FEMA is spreading the word about fire safety this Thanksgiving.
I assumed all the holiday house fires were due to Christmas decorations, yule logs and twinkle lights gone wrong. Apparently, a deep fried turkey is the culprit in many cases.
Both FEMA and the USFA have lots of tips to keep your family and home safe.
* Make sure you have smoke alarms on every level of your home, outside each sleeping area, and in every bedroom. Test smoke alarms monthly and replace them if they are 10 years old or older.
* Keep a close watch on your cooking. You should never leave cooking food unattended.
* Keep food packaging and other combustibles away from burners and heat sources.
* Heat cooking oil slowly and watch it closely; it can ignite quickly.
* Don’t wear loose sleeves while working over hot stove burners – they can melt, ignite or catch on handles of pots and pans spilling hot oil and other liquids.
* Have a “kid-free zone” of at least three-feet around the stove and areas where hot foods or drinks are prepared or carried.
* Keep a lid nearby to smother small grease fires. Smother the fire by sliding the lid over the pan and turn off the stovetop. Leave the pan covered until it is completely cool.
Deep-fried turkey has quickly grown in popularity but safety experts are concerned that backyard chefs may be sacrificing fire safety for good taste. If you absolutely must use a turkey fryer, please use the following tips:
* Turkey fryers should always be used outdoors a safe distance from buildings and any other flammable materials.
* Never use turkey fryers in a garage or on a wooden deck.
* Make sure the fryers are used on a flat surface to reduce accidental tipping.
* Never leave the fryer unattended. Most units do not have thermostat controls. If you do not watch the fryer carefully, the oil will continue to heat until it catches fire.

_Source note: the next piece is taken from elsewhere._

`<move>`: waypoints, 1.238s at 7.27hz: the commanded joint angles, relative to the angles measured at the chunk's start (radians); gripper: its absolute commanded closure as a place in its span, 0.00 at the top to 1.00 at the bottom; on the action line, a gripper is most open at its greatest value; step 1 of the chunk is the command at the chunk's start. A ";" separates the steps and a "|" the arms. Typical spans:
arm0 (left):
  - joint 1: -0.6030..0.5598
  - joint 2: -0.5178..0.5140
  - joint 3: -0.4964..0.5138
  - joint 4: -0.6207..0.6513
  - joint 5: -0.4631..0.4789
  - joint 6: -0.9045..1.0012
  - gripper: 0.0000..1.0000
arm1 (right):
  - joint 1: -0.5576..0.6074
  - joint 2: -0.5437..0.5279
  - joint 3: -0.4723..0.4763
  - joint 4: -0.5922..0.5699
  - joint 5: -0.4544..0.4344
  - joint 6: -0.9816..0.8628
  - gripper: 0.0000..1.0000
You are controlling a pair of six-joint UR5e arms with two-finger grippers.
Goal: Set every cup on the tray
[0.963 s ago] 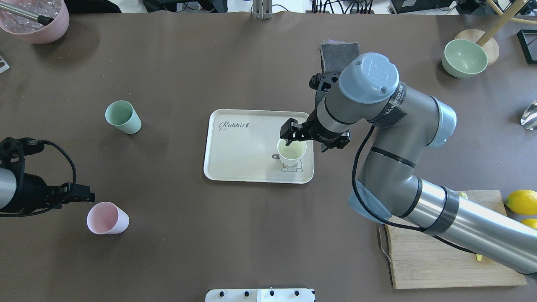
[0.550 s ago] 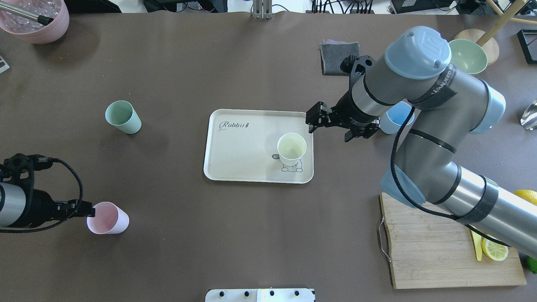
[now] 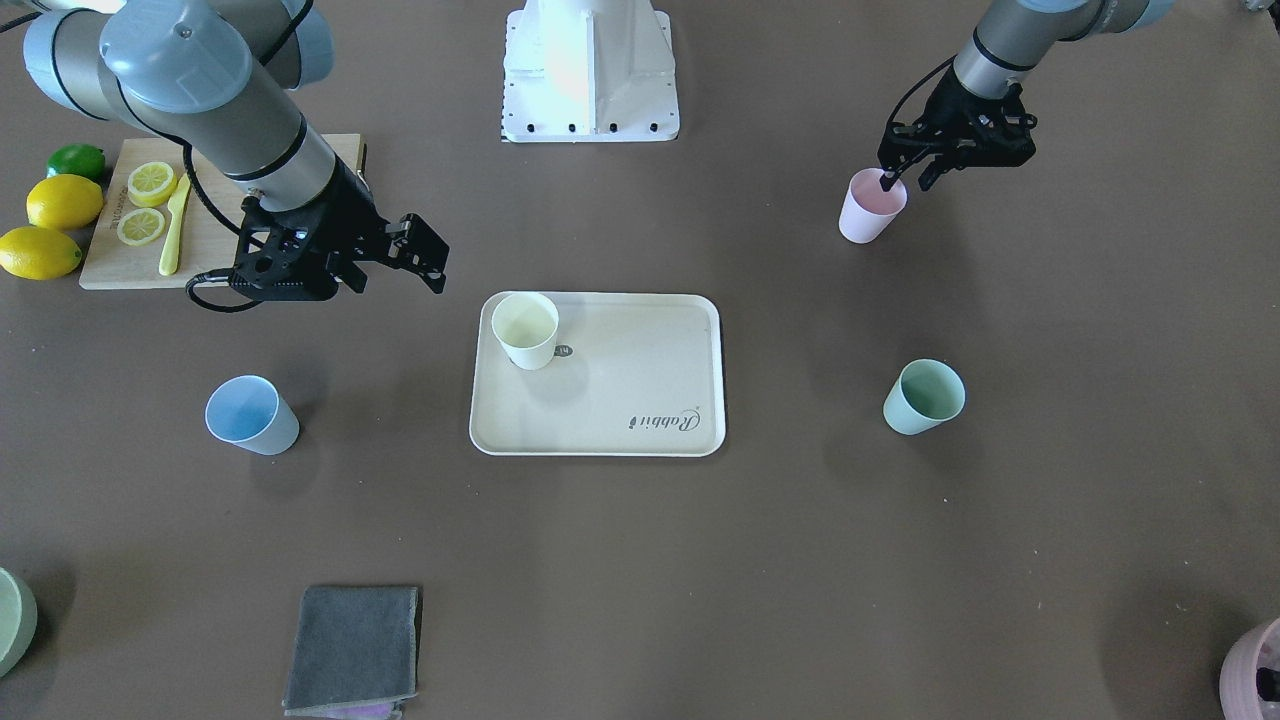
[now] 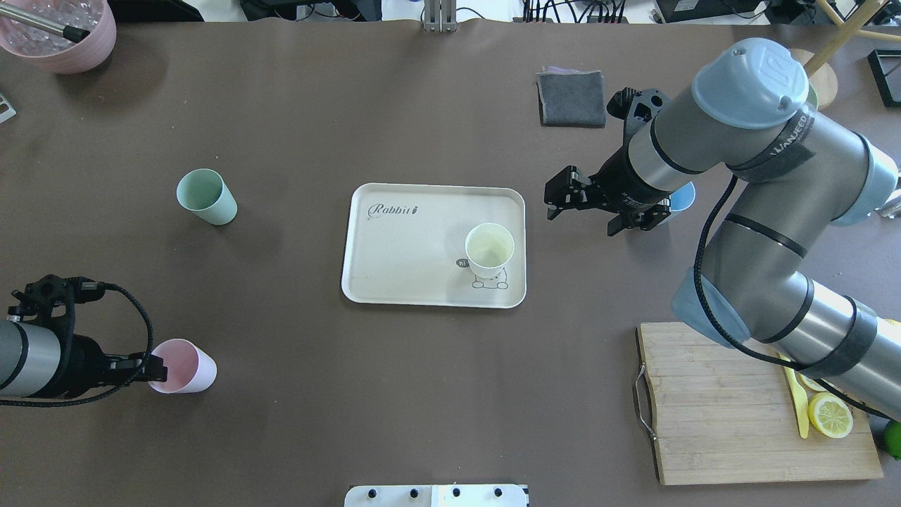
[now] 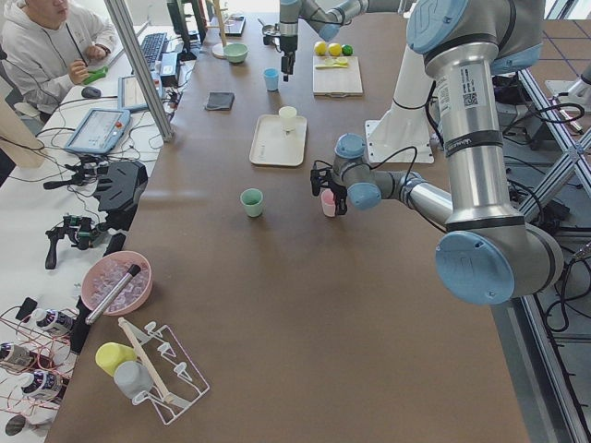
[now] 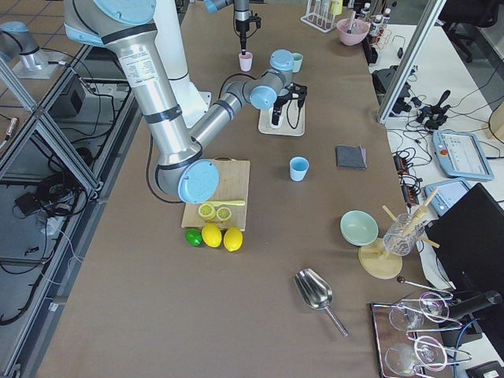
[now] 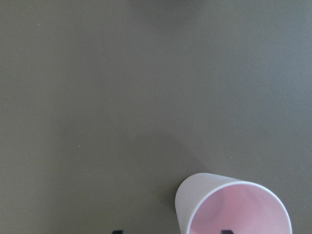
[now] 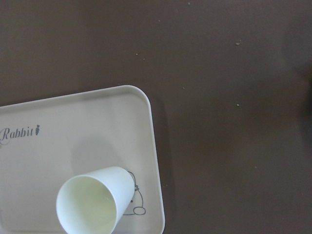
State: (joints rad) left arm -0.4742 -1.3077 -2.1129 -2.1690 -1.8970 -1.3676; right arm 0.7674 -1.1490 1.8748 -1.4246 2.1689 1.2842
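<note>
The cream tray lies mid-table with the pale yellow cup upright on its bear drawing; both also show in the right wrist view. My right gripper is open and empty, just right of the tray. The light blue cup stands beyond it, mostly hidden by the arm in the overhead view. My left gripper is open and straddles the pink cup's near wall, one fingertip inside the cup. The mint green cup stands alone at the left.
A bamboo cutting board with lemon slices and a knife lies under my right arm. A grey cloth lies behind the tray. A mauve pot stands at the far left corner. Whole lemons lie beside the board.
My right gripper has left the yellow cup on the tray and moved right, toward the blue cup. My left gripper has moved forward until its fingers straddle the pink cup's rim.
</note>
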 commanded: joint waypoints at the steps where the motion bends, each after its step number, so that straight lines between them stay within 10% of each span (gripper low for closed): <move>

* Never let children or pets near the fryer even if it is not in use. The oil inside the cooking pot can remain dangerously hot hours after use.

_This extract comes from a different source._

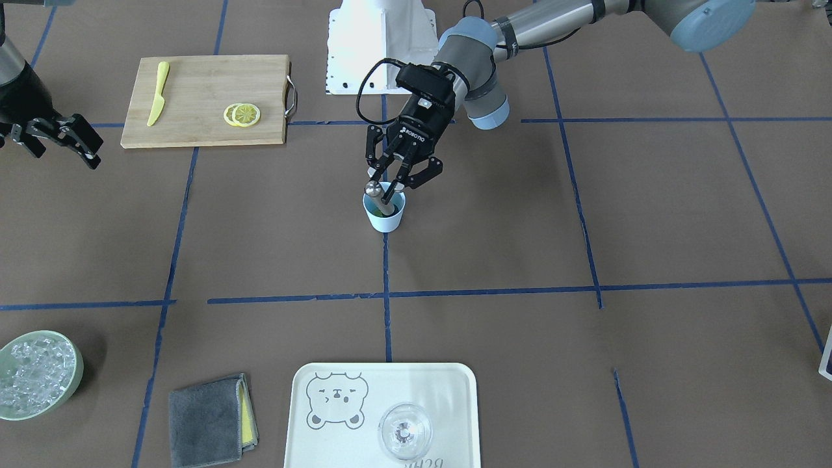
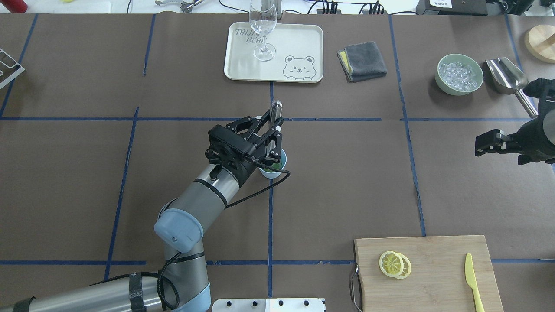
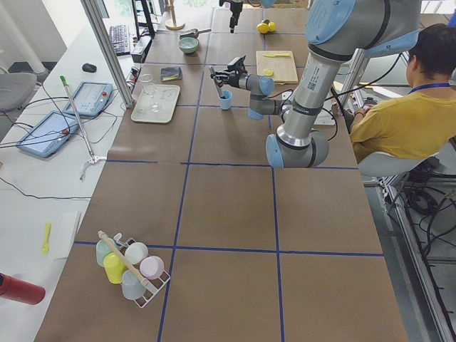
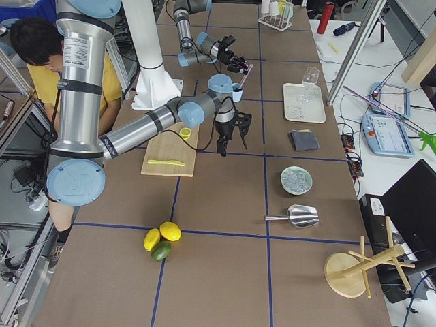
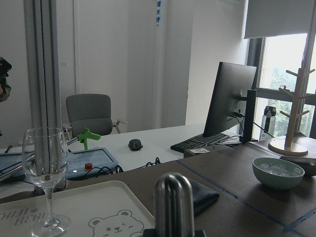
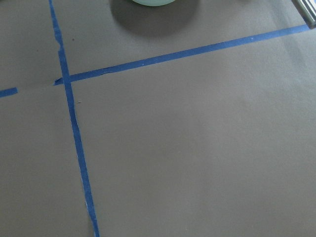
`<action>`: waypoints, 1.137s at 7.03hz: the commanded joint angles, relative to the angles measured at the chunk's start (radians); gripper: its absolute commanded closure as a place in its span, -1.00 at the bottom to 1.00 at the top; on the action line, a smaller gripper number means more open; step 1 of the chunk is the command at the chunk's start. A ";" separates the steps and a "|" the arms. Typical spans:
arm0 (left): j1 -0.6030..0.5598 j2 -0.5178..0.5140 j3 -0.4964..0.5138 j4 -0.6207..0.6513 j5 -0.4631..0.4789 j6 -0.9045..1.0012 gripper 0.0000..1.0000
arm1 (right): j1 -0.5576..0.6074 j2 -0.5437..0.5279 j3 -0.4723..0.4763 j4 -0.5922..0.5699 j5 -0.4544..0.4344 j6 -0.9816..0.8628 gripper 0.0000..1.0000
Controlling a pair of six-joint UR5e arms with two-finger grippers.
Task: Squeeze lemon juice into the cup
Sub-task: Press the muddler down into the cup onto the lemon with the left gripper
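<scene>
The light-blue cup (image 1: 385, 214) stands at the table's middle; it also shows in the overhead view (image 2: 277, 167). My left gripper (image 1: 390, 182) hangs just above its mouth, shut on a metal muddler (image 1: 377, 195) that leans with its lower end inside the cup. The muddler's round top shows in the overhead view (image 2: 276, 105) and in the left wrist view (image 5: 174, 202). Something yellow-green lies in the cup's bottom; I cannot tell what. Two lemon slices (image 1: 242, 115) lie overlapped on the wooden board (image 1: 201, 78). My right gripper (image 1: 55, 140) hovers open and empty beside the board.
A yellow knife (image 1: 158, 92) lies on the board. A green bowl of ice (image 1: 36, 376), a grey cloth (image 1: 208, 419) and a tray (image 1: 338, 390) with a clear glass (image 1: 404, 431) sit along the far side. A metal scoop (image 2: 507, 78) lies by the bowl.
</scene>
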 commanded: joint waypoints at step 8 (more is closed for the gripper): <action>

* To avoid oil spillover, do not overfill the fryer.
* Use well-insulated potholders or oven mitts when touching pot or lid handles. If possible, wear safety goggles to protect your eyes from oil splatter.

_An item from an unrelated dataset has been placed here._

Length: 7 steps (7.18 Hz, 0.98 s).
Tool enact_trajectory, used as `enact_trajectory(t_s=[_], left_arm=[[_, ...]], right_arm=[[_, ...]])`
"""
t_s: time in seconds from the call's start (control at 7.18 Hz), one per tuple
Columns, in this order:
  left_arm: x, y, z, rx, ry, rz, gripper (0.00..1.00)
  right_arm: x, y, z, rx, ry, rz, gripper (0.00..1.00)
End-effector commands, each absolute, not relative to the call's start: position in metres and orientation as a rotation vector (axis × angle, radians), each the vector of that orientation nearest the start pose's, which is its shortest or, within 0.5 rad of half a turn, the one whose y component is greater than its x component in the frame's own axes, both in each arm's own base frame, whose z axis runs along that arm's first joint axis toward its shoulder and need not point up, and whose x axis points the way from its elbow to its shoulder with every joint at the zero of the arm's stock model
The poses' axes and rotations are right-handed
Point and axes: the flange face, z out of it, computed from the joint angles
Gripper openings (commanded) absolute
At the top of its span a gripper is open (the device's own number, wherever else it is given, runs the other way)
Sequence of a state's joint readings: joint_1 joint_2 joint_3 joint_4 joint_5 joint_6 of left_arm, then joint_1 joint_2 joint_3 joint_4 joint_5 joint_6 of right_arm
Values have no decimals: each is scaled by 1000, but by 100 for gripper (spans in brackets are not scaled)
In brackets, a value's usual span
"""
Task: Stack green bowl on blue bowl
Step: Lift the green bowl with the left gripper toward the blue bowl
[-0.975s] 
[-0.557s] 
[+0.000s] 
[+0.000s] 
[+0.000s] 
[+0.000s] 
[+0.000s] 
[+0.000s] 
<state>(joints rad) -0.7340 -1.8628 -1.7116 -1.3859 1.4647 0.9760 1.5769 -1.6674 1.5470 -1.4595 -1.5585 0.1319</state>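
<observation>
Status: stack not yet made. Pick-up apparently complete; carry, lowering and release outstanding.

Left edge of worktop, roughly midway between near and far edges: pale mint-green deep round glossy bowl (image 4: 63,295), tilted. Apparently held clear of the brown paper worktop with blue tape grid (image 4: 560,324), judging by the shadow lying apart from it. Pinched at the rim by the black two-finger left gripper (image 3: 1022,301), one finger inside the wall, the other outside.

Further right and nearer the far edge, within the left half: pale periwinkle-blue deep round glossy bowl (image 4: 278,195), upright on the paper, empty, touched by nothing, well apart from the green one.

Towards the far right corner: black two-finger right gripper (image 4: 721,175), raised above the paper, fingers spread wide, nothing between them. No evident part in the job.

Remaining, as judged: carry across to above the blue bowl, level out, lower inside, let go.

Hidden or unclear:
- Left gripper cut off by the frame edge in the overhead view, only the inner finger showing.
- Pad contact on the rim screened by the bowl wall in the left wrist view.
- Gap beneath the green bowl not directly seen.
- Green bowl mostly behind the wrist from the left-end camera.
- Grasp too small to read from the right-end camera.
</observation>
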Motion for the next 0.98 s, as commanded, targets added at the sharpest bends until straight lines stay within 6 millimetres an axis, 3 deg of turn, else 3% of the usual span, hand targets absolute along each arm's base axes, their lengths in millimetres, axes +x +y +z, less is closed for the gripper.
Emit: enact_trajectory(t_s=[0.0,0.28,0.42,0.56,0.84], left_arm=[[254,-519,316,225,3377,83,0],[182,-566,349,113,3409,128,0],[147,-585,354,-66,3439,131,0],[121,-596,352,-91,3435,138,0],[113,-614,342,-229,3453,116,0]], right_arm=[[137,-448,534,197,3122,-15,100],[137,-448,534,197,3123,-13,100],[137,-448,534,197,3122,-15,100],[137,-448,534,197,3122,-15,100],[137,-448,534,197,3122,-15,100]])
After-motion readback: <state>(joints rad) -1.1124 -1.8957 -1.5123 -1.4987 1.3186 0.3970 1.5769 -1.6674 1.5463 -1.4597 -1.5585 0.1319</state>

* Make sure the turkey is completely thawed and be careful with marinades. Oil and water do not mix, and water causes oil to spill over, which can spark a fire or even an explosion hazard.
* The National Turkey Federation (NTF) recommends thawing the turkey in the refrigerator approximately 24 hours for every five pounds in weight.
* Keep an all-purpose fire extinguisher nearby. Never use water to extinguish a grease fire. If the fire is manageable, use your all-purpose fire extinguisher. If the fire increases, immediately call the fire department for help.